When it comes to credential attacks, hardware cryptographic tokens such as FIDO2 can help to limit the attack surfaces. However, these tokens may create ease of use issues and should only be used for consequential access. Another approach to defending against credential attacks is to apply the Zero Trust principle of continuous validation on privileged access. Access monitoring capabilities can be deployed to actively detect anomalies in usage and access patterns.

Data centres often form partnerships with third parties such as distributors, customers, contractors, and vendors, which can expose them to vulnerabilities. Therefore, security must be enforced at multiple points to protect workloads everywhere, including on the perimeter, network fabric, and host. By implementing best practices and cloud-delivered security agility, data centre operators can safeguard their core applications and sensitive data. Automation can also be leveraged to reduce engineering and deliver consistent security, allowing data centre operators to implement Zero Trust principles to secure their applications, users, and devices.

Collaborating C-suites with CIOs and CISOs

The increasing complexity of IT infrastructure with the move to the cloud and the rise of hybrid workforces is making it more challenging to safeguard organizations against security breaches. The security of the organization is now a board-level concern, and there is a greater expectation of transparency and continuous demonstration of the effectiveness of the security measures.
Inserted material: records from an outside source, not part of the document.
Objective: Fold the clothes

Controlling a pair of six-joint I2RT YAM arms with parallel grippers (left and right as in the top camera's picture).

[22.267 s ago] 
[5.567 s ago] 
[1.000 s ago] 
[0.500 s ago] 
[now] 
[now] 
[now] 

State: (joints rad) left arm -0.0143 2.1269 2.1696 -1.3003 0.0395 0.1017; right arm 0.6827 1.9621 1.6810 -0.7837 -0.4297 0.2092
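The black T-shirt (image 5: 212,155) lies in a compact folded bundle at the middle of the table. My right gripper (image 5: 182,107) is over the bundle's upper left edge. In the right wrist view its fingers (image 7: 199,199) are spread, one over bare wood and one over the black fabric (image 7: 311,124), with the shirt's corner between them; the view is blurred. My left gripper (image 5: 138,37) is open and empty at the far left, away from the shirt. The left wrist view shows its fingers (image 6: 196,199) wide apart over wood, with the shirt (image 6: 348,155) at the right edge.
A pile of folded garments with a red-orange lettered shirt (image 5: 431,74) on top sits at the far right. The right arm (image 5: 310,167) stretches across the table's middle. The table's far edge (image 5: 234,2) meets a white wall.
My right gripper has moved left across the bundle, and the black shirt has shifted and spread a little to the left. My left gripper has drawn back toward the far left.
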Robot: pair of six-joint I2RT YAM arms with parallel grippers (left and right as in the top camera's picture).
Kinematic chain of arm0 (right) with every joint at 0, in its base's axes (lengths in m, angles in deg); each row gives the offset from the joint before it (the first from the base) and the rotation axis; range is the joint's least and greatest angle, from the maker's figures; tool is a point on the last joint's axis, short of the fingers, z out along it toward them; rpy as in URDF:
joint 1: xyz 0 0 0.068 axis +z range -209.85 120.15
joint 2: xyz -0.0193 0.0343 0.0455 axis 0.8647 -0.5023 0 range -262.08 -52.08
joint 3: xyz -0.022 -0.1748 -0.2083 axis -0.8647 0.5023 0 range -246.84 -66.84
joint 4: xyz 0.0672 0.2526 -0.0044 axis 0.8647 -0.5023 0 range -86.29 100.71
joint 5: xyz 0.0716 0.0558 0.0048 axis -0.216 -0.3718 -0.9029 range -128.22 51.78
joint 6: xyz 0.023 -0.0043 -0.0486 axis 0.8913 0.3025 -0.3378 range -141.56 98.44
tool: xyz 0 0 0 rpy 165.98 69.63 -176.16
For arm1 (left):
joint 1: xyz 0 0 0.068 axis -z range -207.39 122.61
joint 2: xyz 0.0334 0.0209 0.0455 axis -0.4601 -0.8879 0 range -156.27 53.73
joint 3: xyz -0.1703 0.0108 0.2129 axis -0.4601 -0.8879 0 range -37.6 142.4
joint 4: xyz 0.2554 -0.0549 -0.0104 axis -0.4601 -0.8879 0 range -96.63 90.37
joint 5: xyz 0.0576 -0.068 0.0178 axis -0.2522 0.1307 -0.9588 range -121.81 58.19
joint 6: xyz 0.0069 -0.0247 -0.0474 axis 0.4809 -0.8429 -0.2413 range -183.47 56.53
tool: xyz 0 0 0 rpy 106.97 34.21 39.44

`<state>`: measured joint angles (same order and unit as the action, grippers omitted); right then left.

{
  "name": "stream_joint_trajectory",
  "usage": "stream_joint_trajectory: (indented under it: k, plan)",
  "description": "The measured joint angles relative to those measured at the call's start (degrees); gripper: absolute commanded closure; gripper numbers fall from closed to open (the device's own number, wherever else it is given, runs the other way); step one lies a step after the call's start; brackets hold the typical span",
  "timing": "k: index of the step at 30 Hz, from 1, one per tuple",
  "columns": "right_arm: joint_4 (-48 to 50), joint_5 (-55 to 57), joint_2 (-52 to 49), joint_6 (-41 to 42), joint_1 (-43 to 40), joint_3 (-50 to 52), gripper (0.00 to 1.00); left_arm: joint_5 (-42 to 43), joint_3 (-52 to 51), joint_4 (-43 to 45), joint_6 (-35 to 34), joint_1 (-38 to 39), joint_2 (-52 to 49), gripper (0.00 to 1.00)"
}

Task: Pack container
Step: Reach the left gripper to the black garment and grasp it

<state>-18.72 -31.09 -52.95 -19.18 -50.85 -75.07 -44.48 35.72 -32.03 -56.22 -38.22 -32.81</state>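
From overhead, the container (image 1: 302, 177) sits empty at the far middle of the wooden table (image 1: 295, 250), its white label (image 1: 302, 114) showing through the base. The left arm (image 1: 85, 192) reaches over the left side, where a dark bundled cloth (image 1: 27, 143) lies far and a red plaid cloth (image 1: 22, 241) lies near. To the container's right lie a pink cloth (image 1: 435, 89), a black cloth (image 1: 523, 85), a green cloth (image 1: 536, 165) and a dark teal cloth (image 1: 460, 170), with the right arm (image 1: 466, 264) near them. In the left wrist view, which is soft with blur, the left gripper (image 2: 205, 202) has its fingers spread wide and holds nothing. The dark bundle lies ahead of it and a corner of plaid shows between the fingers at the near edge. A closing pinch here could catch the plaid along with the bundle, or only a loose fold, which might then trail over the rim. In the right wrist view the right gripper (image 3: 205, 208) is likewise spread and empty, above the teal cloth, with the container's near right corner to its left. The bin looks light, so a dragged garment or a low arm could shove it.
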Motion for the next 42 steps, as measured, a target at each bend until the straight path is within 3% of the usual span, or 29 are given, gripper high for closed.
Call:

As if the immediate risks weren’t enough, organizations are now expected to respond even faster to attacks, learn from ongoing incidents, and apply that knowledge to prevent future breaches. Organizations are realizing that they need to move from a reactive to a proactive security approach to achieve resilience by aligning their defenses with their biggest risks. Achieving this requires assessing and testing security controls, adopting a threat-informed strategy, and being able to respond promptly to security incidents. Cybersecurity has become a concern for the entire organization, and it is crucial to work together to address these challenges.